As I have started writing for Odyssey, often it becomes a conversation starter. I love talking about it, as do most of the members on my team here at Richmond. But, every time we get into one of these conversations about the Odyssey, one of these two comments occur without fail: “What is that?” or “Oh, that website sucks.” After hearing these time and time again, I have decided to address what the Odyssey is, what we do as creators, and why, no, it does not suck.

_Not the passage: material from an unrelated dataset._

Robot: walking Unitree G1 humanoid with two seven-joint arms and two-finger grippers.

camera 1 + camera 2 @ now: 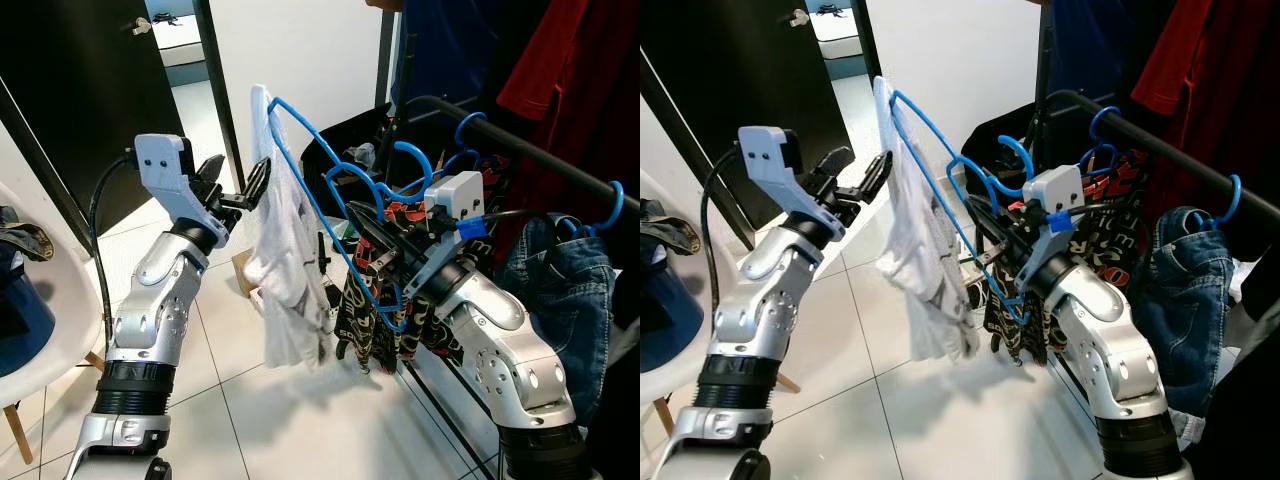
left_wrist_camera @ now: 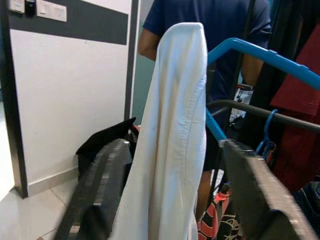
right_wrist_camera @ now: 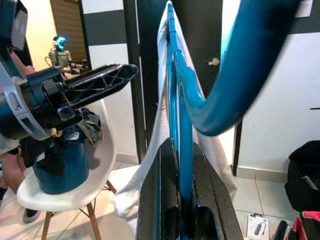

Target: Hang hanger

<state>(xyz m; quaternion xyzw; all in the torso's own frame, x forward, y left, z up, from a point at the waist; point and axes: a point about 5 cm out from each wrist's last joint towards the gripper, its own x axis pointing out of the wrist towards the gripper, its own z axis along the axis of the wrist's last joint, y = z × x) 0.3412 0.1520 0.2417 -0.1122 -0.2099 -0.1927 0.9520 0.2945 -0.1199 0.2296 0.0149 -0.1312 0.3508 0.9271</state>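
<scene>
My right gripper [image 1: 385, 255] is shut on the lower bar of a blue hanger [image 1: 310, 170], seen clamped between its fingers [image 3: 165, 200] in the right wrist view. A white garment [image 1: 290, 270] drapes over the hanger's far end and hangs down. My left gripper [image 1: 240, 178] is open at that top end; the left wrist view shows the white garment [image 2: 172, 140] between its spread fingers [image 2: 100, 190]. The hanger's hook [image 1: 415, 160] curls near my right wrist. The black rail [image 1: 540, 160] runs to the right, behind my right arm.
Other blue hangers sit on the rail, one holding jeans [image 1: 560, 280], with a red garment [image 1: 580, 70] above. A person in a dark blue shirt [image 2: 215, 30] stands behind the rail. A white chair [image 1: 40, 330] is at left, a black door [image 1: 90, 90] behind.
</scene>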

“Odyssey is the social media platform that democratizes how news and other content is created and consumed, enriching people’s lives with new, honest, meaningful ideas and enabling businesses to build relationships with more engaged audiences.” Okay, so that is the definition on the “about” page for the Odyssey. But what does it really mean? This website aims to reach millennials through genuine, pretty much unfiltered thoughts and ideas. The other most important part of that definition is that it is a social media platform. We will get to that later.

I am one of 15,000 creators who are all designated to certain communities throughout the United States. For example, I applied and now write for the University of Richmond Odyssey community. Each community has multiple editors, some in the local community and some in New York at the Odyssey headquarters that are assigned to specific communities. Every article gets seen by at least two pairs of eyes. There are thousands of these Odyssey communities across the US, a lot of them taking root on college campuses. This is what they call a 360-degree view. Every single week, the thousands of creators from the thousands of communities are contributing to this platform with their individual voices.

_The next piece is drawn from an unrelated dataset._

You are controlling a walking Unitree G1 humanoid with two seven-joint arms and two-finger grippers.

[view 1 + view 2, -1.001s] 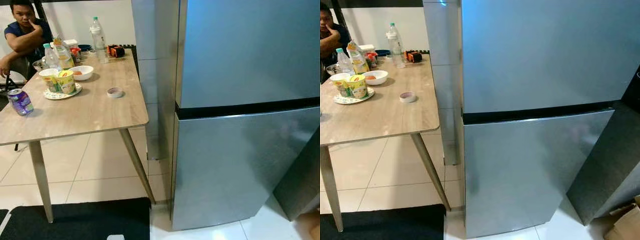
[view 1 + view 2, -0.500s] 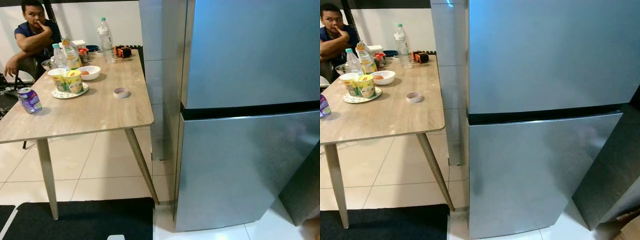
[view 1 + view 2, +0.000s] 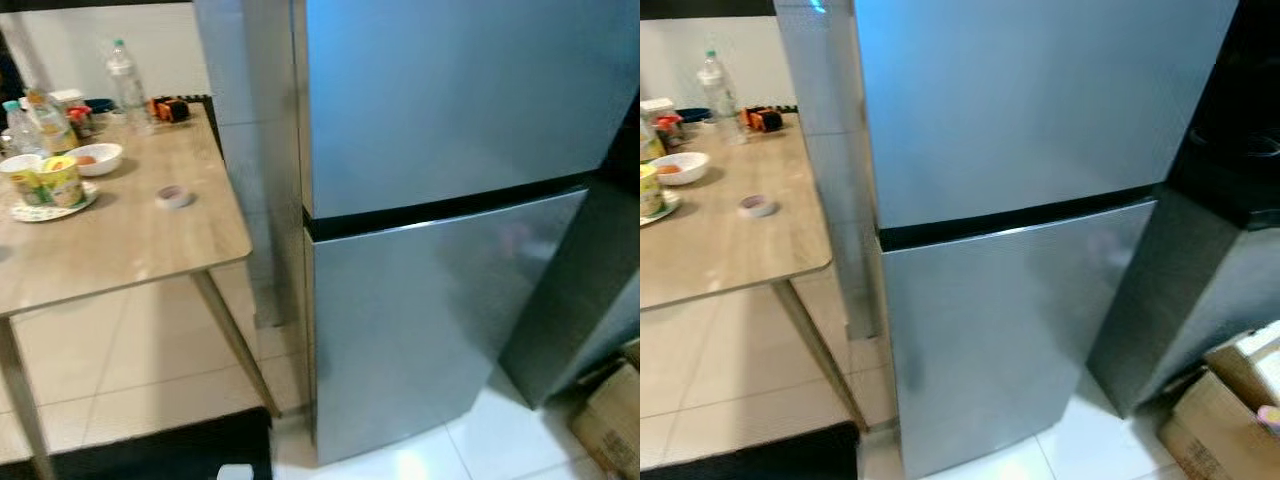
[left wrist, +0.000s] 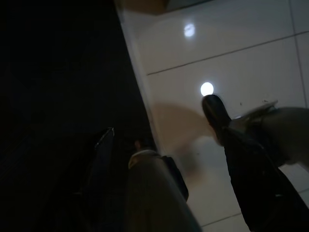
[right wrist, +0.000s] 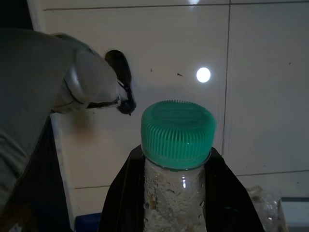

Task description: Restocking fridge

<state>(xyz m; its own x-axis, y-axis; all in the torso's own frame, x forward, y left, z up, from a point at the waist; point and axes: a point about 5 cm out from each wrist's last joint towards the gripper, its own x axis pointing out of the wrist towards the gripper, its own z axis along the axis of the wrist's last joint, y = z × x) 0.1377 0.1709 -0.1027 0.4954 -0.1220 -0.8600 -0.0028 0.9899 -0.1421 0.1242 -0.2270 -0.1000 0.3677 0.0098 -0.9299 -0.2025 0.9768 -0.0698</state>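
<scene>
Green-capped bottle (image 5: pixel 177 145) sits clamped between the right end effector (image 5: pixel 178 193)'s black fingers, low above white floor tiles (image 5: pixel 260 96). Whether the left end effector (image 4: pixel 159 179), hanging idle in the dark, is open cannot be told. Ahead and above stands the steel fridge (image 3: pixel 440 200), both doors closed. Beyond, leftward, the counter (image 3: pixel 120 240) carries bowls. Likely risk: opening the door with a condensation-wet bottle in hand; it could slip.

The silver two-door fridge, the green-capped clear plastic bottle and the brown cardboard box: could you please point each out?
silver two-door fridge (image 3: pixel 440 320): left eye view, lower door.
green-capped clear plastic bottle (image 5: pixel 177 133): right wrist view, its cap.
brown cardboard box (image 3: pixel 1215 425): right eye view, side wall.
</scene>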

What does being a creator actually entail? It is low-commitment, but then again, it’s what you make of it. Each week, you must submit an article. After it is edited, twice, it is published on your specific page on the Odyssey. Then it’s up to you to attract readers. Each creator is different, and the voices that creators bring to the table are all extremely diverse, which makes the Odyssey so interesting.

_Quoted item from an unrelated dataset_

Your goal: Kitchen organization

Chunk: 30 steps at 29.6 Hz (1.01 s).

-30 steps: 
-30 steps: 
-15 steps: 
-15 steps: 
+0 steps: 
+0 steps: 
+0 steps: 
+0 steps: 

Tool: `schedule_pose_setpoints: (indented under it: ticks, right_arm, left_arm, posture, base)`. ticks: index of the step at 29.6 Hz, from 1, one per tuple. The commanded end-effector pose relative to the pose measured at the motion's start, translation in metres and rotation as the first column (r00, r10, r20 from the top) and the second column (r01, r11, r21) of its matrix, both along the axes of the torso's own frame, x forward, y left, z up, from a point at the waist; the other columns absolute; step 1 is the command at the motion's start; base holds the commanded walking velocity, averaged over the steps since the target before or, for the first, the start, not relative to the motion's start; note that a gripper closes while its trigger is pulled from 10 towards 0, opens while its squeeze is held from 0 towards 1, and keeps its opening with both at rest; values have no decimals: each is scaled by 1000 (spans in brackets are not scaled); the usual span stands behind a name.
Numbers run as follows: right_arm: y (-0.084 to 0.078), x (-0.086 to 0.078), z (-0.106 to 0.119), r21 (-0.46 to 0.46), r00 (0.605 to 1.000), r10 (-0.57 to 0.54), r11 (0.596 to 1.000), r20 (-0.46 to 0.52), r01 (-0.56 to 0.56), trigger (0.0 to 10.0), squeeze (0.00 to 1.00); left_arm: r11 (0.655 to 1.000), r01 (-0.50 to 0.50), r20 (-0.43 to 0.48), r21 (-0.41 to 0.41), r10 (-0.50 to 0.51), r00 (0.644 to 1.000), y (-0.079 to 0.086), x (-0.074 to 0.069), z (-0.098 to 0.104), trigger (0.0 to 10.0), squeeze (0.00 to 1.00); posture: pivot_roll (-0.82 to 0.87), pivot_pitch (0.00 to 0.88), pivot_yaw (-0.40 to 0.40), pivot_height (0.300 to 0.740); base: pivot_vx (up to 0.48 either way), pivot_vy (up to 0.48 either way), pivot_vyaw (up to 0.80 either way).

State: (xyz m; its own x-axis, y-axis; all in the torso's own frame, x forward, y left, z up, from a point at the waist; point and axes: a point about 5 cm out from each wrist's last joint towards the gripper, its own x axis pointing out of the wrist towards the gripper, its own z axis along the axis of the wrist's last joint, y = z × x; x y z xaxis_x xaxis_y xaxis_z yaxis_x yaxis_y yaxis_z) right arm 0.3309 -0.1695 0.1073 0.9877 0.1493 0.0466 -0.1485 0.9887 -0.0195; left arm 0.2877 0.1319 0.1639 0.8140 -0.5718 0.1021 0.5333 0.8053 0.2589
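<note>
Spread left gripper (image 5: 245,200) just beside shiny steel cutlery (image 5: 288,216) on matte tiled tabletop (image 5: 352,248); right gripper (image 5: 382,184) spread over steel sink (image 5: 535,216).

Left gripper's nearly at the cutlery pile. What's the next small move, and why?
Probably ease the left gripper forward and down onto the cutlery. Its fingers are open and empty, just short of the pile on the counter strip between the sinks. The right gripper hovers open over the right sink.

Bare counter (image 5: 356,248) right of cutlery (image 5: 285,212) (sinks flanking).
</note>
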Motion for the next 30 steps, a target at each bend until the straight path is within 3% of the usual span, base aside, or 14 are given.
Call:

Yet, this component is also what causes it to have a negative reputation.

Let’s get back to the fact that the Odyssey is a social media platform. Therefore, it is in the same family as Twitter, Instagram, Facebook, etc. To define social media and put this more into perspective, they are “websites and applications that enable users to create and share content or to participate in social networking.” Constantly I am hearing people tear down the Odyssey based on a single article they read. There may have been a million grammatical errors, disturbing content, a severe lack of research; I could go on and on because I have seen it all. But, when you see a dumb tweet, or a ridiculous Facebook post, do you swear to never go on those sites again? Do you denounce them as a whole? No. You blame the person behind the post. Which, is exactly how it SHOULD BE for Odyssey. While there are hundreds of editors, in the end it is up to the creator to provide valuable content.

Odyssey isn’t pretending to be something it’s not; so, let’s not label it as something it’s not.